Start of TASK INPUT
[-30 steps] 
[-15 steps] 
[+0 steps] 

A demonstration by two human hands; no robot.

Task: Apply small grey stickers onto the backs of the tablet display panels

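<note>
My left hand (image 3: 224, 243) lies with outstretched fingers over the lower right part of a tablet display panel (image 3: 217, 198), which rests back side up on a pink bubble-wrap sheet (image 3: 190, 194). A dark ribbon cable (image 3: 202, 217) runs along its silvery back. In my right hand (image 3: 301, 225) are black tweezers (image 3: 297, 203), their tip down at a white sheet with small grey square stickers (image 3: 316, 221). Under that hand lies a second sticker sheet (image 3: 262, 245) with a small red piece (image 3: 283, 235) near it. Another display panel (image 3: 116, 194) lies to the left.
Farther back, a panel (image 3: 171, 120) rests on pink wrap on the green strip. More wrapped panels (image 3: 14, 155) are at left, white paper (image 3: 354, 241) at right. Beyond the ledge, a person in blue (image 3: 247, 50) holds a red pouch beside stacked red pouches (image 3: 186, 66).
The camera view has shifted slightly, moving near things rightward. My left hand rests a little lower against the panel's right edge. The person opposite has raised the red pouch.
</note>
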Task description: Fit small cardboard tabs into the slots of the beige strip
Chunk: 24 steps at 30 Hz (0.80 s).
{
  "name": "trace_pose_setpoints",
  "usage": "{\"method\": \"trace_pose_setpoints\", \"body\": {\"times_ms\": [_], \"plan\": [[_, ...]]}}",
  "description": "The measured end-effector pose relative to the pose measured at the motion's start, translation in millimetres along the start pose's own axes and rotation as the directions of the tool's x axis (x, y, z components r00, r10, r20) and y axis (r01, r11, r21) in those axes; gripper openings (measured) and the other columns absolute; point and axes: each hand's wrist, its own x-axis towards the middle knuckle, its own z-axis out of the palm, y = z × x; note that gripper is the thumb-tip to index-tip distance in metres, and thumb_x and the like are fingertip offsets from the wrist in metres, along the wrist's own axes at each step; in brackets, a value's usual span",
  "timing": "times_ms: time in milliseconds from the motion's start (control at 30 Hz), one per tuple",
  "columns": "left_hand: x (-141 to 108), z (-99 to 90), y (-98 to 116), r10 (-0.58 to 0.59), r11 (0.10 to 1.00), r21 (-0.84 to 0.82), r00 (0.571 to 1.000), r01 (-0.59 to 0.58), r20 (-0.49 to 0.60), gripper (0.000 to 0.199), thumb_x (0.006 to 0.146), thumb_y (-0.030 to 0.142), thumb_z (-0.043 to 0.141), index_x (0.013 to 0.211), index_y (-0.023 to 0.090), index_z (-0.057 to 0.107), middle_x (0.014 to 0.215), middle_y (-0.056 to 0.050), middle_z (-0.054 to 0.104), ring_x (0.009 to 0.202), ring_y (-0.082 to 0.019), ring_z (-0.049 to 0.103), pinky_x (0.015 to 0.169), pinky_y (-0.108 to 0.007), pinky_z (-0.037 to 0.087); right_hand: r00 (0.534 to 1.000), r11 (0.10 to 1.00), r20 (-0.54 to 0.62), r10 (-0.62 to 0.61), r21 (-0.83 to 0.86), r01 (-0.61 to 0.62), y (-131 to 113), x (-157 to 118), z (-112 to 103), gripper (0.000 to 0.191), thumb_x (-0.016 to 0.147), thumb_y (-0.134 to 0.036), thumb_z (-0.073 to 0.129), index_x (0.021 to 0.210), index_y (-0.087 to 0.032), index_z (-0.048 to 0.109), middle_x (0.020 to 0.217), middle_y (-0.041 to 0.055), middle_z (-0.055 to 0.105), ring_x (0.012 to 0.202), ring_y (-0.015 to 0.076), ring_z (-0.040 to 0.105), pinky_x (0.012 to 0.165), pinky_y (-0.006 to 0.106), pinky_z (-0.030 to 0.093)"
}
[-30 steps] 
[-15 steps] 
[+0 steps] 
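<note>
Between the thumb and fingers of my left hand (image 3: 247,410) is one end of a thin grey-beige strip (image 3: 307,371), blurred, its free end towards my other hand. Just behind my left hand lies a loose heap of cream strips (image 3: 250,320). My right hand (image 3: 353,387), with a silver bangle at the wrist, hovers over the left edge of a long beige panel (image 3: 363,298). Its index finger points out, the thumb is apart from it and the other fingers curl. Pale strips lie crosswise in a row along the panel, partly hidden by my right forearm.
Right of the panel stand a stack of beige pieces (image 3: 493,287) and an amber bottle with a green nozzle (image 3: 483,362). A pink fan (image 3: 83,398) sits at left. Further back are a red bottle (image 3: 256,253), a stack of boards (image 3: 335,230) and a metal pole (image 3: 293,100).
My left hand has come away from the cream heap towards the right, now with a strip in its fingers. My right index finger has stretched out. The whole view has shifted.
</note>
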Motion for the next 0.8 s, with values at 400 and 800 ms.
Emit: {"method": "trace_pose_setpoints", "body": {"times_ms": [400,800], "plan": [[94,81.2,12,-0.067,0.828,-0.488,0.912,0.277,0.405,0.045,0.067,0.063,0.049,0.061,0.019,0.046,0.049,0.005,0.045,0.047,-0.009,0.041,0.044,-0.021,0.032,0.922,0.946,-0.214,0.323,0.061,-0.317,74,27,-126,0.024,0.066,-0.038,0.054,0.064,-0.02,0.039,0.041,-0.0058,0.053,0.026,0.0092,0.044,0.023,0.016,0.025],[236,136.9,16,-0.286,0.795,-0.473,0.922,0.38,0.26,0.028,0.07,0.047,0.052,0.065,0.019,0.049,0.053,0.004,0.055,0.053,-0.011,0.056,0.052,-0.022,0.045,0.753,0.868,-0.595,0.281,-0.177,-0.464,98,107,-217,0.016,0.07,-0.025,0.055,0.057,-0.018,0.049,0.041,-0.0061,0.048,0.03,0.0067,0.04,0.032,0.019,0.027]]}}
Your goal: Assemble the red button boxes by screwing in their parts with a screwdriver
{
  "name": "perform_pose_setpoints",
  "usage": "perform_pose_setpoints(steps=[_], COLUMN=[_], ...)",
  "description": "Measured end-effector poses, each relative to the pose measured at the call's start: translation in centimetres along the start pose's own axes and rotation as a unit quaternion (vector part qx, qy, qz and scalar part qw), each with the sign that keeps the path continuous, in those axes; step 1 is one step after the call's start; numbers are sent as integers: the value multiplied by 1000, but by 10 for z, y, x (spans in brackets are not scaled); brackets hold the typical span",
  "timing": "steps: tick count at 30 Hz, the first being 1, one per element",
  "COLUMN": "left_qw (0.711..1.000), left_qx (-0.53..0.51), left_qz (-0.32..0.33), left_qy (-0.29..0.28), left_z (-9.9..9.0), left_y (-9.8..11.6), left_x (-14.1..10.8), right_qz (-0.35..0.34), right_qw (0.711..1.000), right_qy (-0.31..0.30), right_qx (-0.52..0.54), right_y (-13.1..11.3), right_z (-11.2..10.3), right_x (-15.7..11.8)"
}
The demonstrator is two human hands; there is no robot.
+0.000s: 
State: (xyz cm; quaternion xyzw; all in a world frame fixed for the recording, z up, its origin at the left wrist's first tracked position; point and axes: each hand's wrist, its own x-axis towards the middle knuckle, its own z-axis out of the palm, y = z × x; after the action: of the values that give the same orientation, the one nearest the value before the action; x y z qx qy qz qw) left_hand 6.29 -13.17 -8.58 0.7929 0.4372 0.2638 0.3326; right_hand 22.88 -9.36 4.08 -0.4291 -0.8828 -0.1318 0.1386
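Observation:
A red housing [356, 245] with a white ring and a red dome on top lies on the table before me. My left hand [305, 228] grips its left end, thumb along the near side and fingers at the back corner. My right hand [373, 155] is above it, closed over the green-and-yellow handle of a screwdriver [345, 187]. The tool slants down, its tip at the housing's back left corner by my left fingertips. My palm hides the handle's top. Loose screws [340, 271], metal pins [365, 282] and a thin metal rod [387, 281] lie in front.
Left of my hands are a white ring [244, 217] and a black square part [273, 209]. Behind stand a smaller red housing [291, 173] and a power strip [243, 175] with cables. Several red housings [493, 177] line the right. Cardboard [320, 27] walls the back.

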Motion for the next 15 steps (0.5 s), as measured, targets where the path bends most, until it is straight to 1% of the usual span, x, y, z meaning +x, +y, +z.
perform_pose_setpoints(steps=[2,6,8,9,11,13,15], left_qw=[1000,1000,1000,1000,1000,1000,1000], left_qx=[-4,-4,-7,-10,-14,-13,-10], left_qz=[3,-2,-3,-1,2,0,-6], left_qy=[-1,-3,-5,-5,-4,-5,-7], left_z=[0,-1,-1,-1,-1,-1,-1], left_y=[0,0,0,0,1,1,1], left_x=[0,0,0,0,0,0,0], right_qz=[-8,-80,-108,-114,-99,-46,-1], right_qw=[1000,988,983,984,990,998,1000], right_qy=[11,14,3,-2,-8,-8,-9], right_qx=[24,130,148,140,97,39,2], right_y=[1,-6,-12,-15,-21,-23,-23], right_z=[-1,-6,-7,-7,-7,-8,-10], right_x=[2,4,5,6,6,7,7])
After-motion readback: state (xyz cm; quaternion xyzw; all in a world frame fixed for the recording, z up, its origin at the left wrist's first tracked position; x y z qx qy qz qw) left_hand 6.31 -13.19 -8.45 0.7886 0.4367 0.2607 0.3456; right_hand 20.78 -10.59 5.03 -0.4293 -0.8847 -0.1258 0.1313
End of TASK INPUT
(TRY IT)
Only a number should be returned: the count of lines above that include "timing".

(WORKED SOLUTION)
2